Action item
Read the lines below, and copy any that contain the string "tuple".

Data under study
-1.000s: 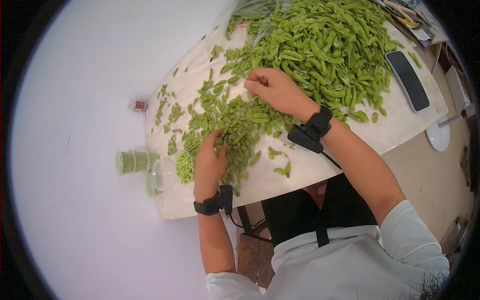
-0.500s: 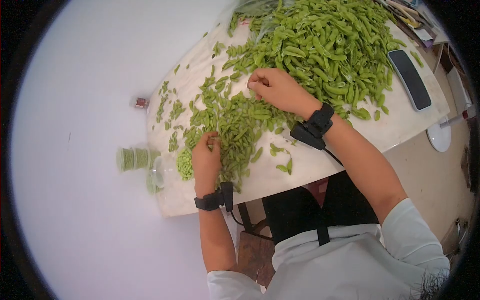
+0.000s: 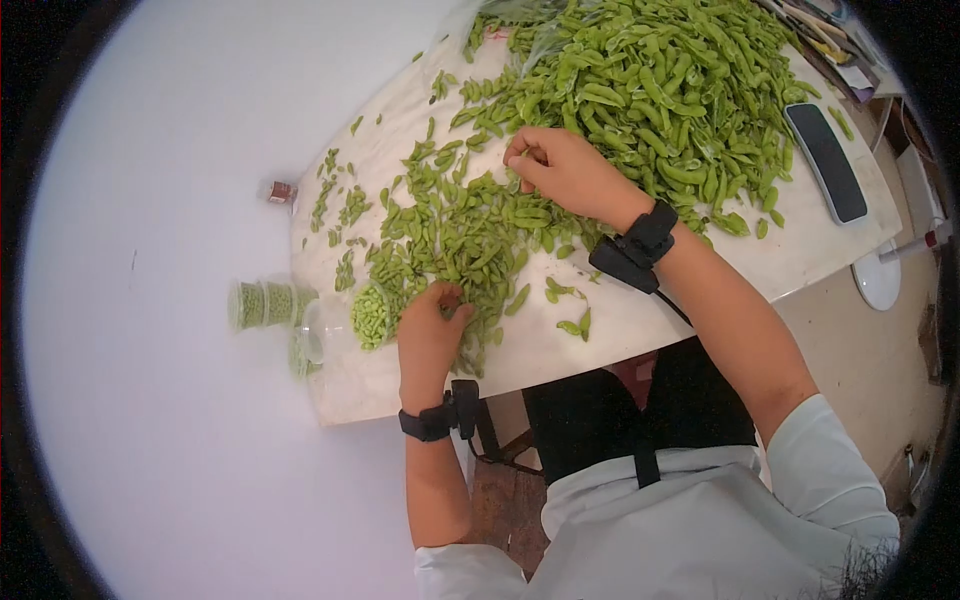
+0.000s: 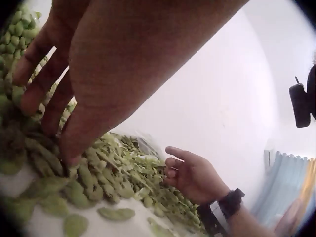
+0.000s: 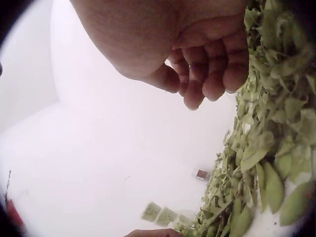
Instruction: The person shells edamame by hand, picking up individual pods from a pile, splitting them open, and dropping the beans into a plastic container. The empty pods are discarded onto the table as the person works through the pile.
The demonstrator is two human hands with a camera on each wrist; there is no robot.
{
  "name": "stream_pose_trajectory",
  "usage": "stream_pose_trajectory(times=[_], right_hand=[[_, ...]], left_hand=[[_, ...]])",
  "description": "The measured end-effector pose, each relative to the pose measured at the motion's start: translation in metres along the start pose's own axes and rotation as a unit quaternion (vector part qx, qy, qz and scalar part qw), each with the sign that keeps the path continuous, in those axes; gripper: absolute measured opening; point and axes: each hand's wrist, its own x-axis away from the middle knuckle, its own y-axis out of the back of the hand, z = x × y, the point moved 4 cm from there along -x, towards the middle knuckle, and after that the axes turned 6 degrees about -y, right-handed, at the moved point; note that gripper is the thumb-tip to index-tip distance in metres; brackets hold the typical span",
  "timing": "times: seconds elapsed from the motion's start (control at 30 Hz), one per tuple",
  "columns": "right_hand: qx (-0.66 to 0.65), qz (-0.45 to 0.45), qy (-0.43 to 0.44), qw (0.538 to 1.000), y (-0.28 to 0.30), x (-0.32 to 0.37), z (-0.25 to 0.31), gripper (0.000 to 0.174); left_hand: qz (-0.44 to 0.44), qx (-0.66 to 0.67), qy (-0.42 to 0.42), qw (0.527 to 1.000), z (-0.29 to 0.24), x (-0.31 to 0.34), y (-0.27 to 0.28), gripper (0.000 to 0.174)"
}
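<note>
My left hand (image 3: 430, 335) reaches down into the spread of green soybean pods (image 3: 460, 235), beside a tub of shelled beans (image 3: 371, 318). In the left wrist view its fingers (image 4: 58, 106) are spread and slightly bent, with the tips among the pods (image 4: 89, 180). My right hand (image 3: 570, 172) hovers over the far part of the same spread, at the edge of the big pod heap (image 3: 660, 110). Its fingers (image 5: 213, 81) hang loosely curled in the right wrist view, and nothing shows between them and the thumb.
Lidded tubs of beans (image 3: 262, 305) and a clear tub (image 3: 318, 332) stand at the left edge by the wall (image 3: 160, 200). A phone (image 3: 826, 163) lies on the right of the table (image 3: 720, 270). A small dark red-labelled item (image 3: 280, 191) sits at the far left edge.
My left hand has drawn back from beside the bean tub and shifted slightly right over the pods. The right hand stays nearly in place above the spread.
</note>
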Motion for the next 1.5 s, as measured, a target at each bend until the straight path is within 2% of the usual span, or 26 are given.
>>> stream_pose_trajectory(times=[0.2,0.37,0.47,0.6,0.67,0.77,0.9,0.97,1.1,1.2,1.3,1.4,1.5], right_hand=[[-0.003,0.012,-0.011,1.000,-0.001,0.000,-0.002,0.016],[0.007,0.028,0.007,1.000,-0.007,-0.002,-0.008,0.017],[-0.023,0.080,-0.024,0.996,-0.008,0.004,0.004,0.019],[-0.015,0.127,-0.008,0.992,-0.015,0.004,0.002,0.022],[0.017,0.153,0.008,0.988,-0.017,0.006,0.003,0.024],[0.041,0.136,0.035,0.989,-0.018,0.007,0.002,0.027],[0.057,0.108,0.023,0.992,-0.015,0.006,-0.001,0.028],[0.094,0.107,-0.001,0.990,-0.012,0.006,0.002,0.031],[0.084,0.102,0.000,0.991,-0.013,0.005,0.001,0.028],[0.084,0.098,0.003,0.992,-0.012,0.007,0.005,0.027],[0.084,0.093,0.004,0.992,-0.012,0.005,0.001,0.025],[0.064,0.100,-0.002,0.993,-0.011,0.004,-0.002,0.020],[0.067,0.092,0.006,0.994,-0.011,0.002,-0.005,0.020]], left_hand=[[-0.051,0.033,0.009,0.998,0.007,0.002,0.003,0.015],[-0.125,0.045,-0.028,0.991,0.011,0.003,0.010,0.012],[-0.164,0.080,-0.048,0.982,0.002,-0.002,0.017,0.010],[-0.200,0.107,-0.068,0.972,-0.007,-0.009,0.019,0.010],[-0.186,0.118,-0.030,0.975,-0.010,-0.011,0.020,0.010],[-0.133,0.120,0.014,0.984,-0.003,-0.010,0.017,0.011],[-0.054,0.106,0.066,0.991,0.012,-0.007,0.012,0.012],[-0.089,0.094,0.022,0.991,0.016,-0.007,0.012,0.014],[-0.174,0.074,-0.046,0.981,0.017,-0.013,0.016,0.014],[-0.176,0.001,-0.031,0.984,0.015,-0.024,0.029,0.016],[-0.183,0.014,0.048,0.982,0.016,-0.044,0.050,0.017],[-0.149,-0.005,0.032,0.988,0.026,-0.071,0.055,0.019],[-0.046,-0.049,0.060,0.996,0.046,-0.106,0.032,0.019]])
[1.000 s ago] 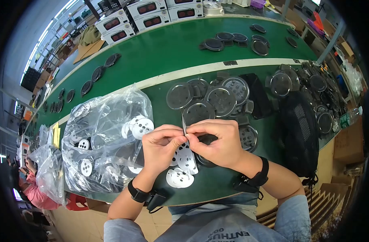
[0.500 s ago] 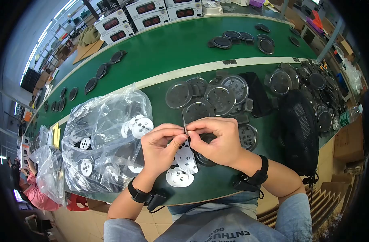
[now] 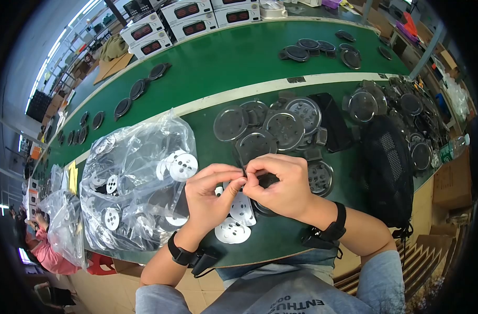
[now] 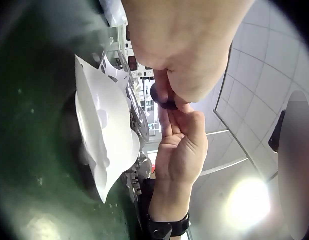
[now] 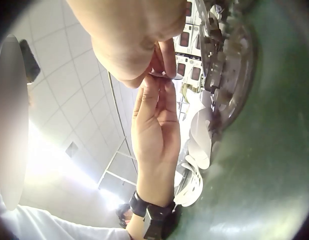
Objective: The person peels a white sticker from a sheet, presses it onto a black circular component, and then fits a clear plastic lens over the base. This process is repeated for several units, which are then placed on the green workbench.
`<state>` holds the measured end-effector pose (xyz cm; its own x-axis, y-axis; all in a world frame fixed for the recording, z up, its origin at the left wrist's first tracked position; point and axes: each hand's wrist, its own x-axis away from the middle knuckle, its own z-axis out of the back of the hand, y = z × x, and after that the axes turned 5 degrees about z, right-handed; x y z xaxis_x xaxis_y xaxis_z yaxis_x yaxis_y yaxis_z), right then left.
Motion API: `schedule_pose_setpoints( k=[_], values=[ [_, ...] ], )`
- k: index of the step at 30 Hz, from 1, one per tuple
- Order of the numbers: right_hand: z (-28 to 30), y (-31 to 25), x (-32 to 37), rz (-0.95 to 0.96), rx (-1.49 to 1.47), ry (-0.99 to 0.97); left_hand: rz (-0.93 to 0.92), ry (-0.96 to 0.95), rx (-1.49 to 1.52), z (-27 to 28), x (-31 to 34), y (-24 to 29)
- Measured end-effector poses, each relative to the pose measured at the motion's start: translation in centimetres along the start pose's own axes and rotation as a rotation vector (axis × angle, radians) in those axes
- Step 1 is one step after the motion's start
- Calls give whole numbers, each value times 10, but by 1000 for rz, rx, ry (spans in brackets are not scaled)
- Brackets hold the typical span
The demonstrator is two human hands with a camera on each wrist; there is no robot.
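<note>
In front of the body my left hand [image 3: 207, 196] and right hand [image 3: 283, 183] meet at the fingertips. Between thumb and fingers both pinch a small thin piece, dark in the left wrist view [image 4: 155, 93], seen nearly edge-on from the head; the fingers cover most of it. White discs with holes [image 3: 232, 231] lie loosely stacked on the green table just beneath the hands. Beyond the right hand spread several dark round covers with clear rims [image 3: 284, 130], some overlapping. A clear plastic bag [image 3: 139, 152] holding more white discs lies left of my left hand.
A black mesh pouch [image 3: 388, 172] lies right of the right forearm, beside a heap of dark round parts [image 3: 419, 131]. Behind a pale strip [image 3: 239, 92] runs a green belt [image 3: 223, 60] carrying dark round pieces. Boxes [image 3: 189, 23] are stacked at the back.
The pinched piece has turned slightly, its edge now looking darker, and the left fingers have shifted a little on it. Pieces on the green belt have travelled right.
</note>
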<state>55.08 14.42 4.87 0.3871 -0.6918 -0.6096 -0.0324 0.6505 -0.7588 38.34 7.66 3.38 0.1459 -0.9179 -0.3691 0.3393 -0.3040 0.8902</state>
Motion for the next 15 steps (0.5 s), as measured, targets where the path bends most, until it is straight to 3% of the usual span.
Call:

Completed exercise
  "timing": "times: seconds elapsed from the motion's start (control at 30 Hz), one per tuple",
- k: index of the step at 30 Hz, from 1, one per tuple

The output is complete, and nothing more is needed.